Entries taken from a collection
☆ ☆ ☆

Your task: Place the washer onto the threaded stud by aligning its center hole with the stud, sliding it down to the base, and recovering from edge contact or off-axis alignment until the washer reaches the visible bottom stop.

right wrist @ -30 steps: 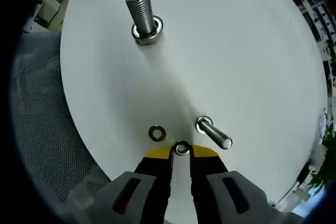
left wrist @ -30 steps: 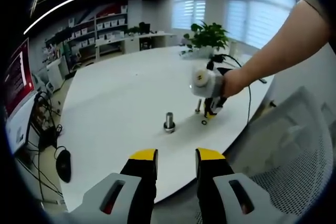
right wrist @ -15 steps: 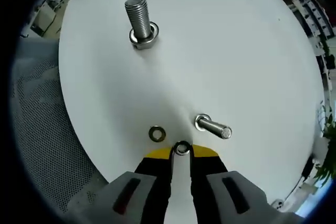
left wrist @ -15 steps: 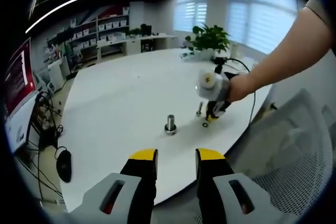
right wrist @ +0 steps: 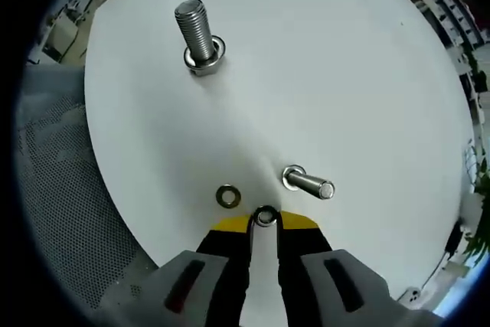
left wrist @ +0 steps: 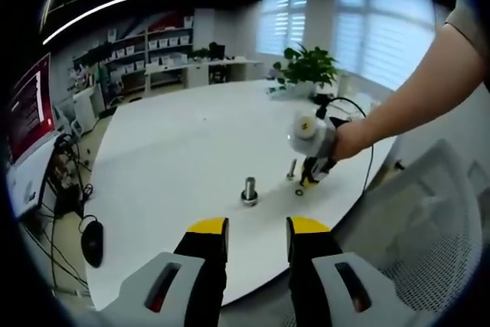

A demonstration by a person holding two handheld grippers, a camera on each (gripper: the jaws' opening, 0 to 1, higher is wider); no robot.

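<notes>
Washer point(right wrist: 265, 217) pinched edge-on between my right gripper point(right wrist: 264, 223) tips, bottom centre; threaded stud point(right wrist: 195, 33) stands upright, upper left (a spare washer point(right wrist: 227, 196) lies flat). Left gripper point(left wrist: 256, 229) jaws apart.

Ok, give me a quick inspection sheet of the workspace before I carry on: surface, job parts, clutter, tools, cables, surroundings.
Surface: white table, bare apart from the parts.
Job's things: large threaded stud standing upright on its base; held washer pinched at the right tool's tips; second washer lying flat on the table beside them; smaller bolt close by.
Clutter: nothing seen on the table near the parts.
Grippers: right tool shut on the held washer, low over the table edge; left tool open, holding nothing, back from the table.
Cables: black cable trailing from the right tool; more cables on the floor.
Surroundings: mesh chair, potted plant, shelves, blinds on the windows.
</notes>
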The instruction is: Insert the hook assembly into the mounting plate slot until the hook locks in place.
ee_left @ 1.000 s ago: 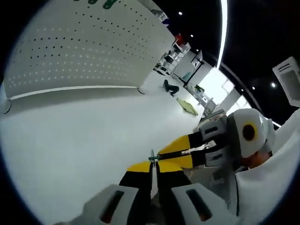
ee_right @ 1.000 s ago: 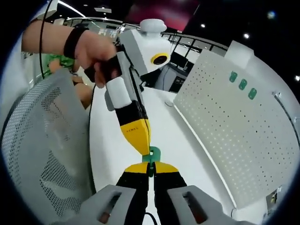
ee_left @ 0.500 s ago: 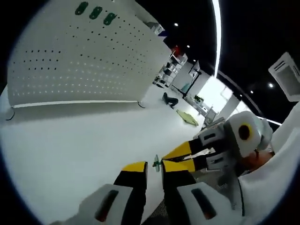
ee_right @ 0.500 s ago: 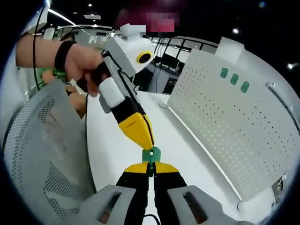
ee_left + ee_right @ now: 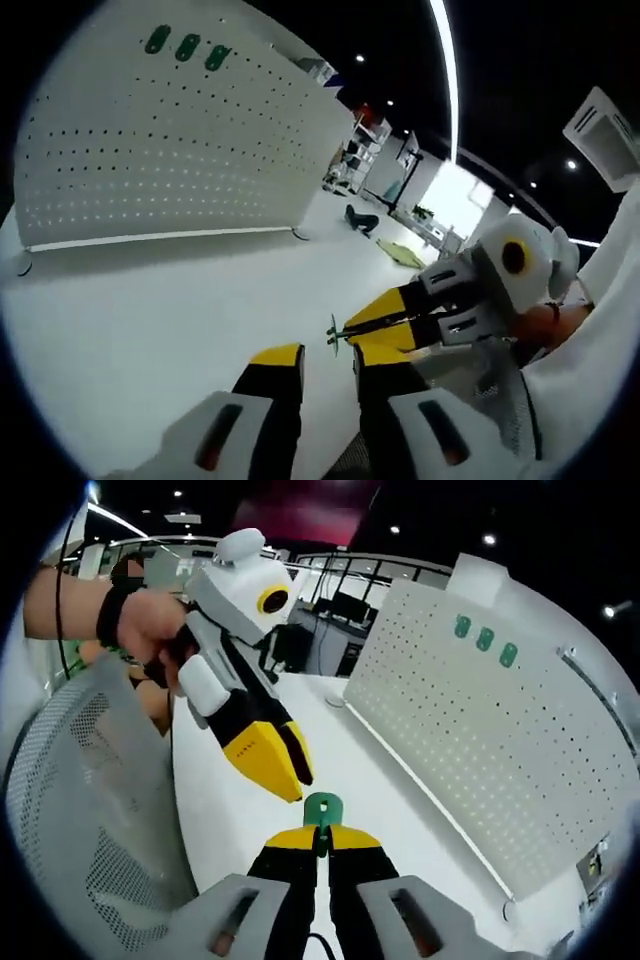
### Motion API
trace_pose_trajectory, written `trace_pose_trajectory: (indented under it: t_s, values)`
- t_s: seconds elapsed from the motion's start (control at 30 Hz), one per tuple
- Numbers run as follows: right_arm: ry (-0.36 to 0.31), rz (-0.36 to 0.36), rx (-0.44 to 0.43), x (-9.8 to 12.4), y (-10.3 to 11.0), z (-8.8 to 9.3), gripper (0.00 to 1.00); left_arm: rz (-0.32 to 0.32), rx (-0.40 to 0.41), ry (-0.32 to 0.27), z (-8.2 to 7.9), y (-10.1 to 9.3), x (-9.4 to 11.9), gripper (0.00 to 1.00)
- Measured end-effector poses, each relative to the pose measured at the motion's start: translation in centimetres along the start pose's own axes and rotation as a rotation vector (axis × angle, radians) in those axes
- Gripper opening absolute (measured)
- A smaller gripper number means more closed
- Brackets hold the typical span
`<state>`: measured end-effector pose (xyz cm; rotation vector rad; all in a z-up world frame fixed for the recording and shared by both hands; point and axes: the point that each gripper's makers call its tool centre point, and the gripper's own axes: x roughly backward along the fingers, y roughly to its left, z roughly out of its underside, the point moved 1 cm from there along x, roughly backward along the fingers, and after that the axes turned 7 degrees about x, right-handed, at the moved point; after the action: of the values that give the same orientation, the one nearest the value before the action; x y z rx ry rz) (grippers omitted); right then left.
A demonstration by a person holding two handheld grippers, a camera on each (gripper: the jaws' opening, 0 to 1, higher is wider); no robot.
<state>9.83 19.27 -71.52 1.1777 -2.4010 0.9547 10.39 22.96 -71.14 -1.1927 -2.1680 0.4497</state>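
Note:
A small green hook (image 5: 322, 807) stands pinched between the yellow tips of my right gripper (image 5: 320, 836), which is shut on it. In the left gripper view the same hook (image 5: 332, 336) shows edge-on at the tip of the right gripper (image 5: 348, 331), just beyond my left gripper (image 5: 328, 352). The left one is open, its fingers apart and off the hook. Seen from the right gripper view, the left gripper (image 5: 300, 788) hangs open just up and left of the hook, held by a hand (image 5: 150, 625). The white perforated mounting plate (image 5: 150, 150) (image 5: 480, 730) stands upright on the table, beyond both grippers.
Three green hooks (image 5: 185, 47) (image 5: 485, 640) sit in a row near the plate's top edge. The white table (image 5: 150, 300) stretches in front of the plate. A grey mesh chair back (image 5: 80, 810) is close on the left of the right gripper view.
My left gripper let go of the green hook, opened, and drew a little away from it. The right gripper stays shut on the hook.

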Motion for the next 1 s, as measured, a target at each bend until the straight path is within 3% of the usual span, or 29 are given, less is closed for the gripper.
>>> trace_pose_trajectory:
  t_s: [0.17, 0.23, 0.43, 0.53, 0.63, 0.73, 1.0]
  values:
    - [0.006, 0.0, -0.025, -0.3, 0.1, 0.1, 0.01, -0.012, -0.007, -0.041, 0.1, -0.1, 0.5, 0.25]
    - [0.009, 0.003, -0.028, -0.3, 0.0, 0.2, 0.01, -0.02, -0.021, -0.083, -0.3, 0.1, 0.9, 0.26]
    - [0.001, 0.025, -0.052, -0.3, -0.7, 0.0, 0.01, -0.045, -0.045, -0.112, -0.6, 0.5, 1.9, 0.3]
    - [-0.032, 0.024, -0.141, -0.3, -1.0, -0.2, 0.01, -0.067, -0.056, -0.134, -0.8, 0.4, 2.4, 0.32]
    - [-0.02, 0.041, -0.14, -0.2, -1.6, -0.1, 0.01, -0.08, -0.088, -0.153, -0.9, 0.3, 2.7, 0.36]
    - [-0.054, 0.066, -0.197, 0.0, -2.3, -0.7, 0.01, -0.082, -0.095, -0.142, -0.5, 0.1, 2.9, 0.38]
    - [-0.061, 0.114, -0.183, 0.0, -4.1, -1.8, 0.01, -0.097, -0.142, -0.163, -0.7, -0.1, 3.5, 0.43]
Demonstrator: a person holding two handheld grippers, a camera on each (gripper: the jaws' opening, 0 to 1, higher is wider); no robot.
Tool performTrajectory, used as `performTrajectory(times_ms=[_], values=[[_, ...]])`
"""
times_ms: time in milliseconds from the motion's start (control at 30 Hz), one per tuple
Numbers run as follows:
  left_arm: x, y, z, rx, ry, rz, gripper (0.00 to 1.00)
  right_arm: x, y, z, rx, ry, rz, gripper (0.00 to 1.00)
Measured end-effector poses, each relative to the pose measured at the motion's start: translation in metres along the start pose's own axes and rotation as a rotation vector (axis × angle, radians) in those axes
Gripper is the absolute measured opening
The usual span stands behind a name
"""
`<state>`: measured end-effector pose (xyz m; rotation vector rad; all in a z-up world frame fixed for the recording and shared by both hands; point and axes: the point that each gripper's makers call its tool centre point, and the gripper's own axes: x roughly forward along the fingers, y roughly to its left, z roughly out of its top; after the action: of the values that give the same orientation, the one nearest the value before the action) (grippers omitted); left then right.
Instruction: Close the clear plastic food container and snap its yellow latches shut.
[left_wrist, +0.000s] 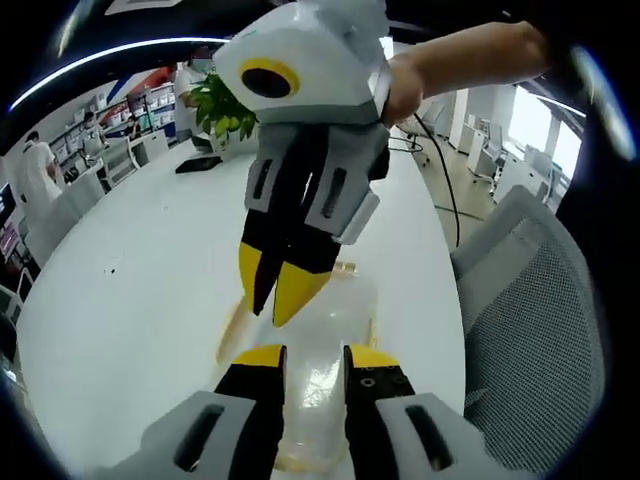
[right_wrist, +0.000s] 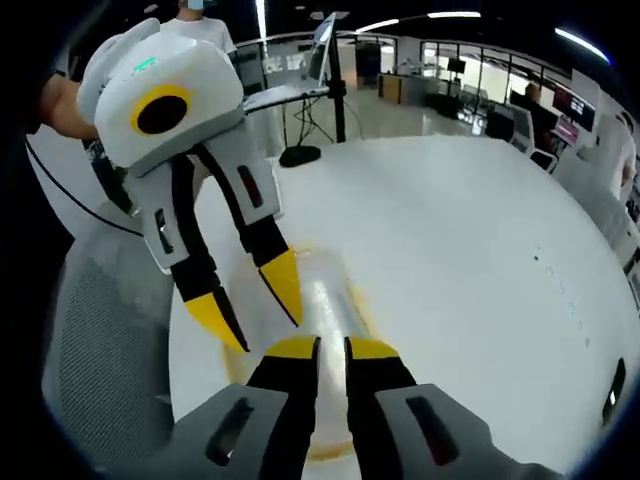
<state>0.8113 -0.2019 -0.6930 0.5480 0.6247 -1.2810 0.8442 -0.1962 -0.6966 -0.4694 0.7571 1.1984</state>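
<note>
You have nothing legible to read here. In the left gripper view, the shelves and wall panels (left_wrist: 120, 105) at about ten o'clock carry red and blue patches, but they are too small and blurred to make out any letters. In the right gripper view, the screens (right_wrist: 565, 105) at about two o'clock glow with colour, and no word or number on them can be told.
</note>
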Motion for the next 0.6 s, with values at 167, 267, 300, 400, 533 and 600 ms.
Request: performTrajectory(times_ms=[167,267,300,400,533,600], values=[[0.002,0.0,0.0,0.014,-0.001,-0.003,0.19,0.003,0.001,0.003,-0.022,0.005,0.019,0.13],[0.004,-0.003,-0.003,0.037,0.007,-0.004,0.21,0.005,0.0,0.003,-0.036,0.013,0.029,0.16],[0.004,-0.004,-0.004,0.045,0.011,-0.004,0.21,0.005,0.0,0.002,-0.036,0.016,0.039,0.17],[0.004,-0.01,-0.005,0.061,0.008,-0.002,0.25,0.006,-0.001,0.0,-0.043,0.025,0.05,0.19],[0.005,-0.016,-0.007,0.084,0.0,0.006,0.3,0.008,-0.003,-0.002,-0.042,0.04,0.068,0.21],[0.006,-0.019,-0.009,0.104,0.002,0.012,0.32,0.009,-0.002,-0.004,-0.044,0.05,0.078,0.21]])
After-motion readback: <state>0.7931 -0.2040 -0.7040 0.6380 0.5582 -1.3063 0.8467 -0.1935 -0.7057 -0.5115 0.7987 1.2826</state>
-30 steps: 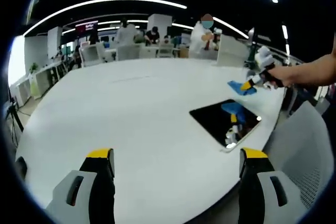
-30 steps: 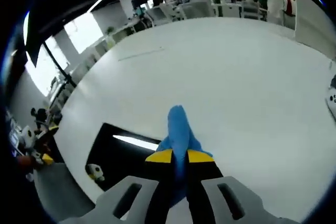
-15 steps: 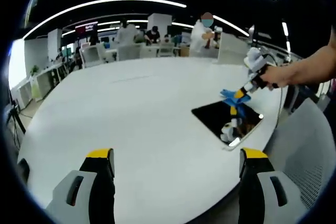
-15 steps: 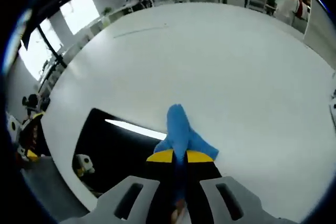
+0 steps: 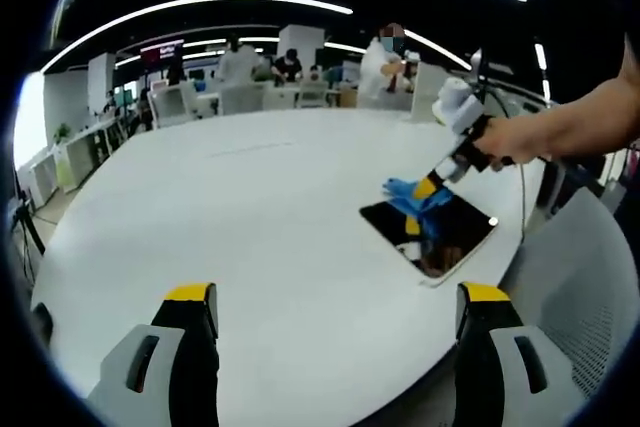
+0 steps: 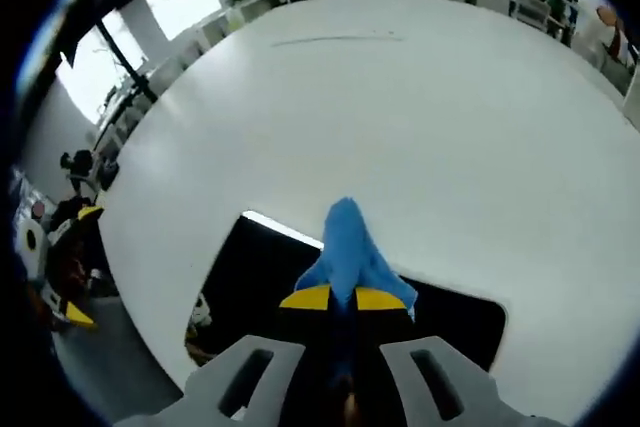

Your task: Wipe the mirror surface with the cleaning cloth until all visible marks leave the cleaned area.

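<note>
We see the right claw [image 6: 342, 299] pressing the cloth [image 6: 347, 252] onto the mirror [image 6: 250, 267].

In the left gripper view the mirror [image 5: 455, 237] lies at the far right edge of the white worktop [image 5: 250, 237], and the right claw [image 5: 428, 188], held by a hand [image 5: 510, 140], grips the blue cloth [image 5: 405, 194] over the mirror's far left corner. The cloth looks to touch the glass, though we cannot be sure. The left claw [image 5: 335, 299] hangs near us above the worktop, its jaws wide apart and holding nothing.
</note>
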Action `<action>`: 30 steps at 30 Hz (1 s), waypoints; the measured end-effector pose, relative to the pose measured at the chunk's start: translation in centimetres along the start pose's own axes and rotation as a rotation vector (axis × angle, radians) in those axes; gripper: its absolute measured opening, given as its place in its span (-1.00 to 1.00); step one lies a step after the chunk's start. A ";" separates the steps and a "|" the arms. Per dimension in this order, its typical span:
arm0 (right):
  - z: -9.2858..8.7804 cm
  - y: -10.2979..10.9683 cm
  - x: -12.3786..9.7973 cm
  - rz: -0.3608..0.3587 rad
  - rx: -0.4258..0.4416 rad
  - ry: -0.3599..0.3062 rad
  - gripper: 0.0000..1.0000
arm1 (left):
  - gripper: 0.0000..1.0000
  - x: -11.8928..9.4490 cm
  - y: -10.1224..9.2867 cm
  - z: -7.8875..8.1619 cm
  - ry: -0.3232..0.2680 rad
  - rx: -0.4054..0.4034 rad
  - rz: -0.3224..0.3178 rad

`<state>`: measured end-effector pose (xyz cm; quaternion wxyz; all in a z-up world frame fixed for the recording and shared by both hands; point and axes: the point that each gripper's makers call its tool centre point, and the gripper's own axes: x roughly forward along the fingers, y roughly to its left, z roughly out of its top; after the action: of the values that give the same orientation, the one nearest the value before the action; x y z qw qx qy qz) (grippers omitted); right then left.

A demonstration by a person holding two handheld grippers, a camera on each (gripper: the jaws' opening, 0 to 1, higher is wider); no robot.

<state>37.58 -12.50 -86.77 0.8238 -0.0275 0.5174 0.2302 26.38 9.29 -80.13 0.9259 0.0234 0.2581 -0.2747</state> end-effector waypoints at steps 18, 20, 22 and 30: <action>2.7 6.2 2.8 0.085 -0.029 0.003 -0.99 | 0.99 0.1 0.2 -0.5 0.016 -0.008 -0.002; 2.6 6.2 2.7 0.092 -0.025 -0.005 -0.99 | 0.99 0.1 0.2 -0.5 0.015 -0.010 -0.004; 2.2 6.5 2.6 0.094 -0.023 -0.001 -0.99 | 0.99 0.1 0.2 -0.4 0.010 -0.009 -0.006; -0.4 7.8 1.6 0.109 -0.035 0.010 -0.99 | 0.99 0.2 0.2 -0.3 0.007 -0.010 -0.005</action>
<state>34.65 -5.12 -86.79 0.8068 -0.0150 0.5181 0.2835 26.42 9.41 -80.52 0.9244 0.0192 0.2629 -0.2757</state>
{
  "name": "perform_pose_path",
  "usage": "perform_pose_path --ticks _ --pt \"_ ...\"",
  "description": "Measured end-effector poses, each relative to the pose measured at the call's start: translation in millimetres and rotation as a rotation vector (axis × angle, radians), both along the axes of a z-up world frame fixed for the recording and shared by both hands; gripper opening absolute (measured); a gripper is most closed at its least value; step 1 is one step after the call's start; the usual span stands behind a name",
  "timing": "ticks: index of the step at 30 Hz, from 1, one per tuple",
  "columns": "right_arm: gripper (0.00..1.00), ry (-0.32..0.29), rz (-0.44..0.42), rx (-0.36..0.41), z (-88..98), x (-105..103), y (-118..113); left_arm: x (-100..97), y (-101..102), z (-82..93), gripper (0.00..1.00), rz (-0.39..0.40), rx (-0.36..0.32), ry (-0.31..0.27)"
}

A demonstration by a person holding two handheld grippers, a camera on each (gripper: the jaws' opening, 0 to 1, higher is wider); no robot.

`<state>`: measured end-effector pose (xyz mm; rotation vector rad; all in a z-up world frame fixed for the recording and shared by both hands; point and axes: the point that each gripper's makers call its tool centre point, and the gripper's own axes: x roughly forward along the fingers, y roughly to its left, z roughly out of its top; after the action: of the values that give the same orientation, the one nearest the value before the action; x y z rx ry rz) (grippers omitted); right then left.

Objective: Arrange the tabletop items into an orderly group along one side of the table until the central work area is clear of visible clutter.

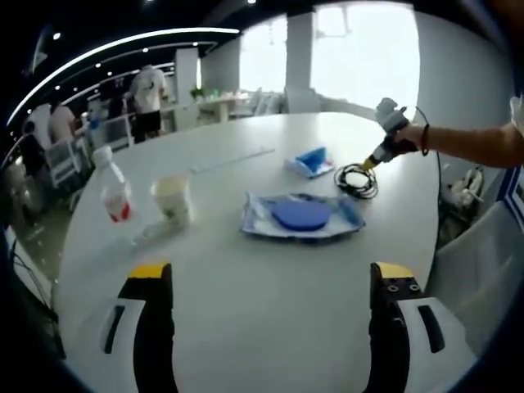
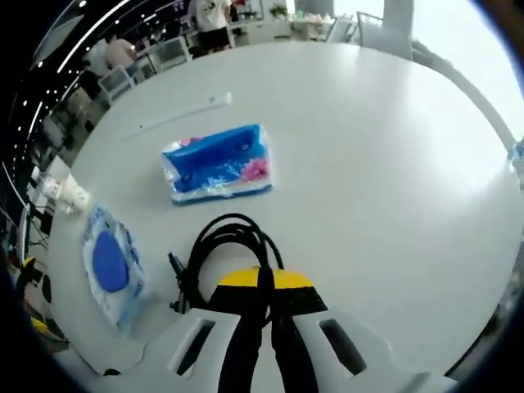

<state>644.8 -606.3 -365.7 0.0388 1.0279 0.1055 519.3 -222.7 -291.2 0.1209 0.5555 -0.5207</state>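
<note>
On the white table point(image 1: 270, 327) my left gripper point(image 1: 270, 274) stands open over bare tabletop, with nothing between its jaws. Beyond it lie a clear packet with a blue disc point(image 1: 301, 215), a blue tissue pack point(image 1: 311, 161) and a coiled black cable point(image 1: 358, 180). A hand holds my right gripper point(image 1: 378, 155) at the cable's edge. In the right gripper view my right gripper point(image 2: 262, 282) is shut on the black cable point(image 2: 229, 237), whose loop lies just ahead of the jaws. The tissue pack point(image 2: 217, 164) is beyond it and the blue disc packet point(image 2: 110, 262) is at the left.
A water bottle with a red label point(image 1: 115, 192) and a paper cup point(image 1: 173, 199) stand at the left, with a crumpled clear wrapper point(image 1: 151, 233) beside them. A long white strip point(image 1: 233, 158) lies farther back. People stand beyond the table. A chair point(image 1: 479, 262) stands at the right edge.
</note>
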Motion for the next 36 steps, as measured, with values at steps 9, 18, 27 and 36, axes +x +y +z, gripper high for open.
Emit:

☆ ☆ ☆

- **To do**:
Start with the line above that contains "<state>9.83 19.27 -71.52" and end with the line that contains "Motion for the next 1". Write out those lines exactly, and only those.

- **Reply**:
<state>9.83 19.27 -71.52 1.1777 -2.4010 0.9547 10.39 22.96 -71.14 -1.1927 -2.1680 0.4497</state>
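Note:
A small green hook (image 5: 322, 807) stands pinched between the yellow tips of my right gripper (image 5: 320, 836), which is shut on it. In the left gripper view the same hook (image 5: 332, 336) shows edge-on at the tip of the right gripper (image 5: 348, 331), just beyond my left gripper (image 5: 328, 352). The left one is open, its fingers apart and off the hook. Seen from the right gripper view, the left gripper (image 5: 300, 788) hangs open just up and left of the hook, held by a hand (image 5: 150, 625). The white perforated mounting plate (image 5: 150, 150) (image 5: 480, 730) stands upright on the table, beyond both grippers.
Three green hooks (image 5: 185, 47) (image 5: 485, 640) sit in a row near the plate's top edge. The white table (image 5: 150, 300) stretches in front of the plate. A grey mesh chair back (image 5: 80, 810) is close on the left of the right gripper view.
My left gripper let go of the green hook, opened, and drew a little away from it. The right gripper stays shut on the hook.
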
Motion for the next 1 s, as measured, a target at each bend until the straight path is within 3% of the usual span, or 29 are given, less is closed for the gripper.

This concludes the answer.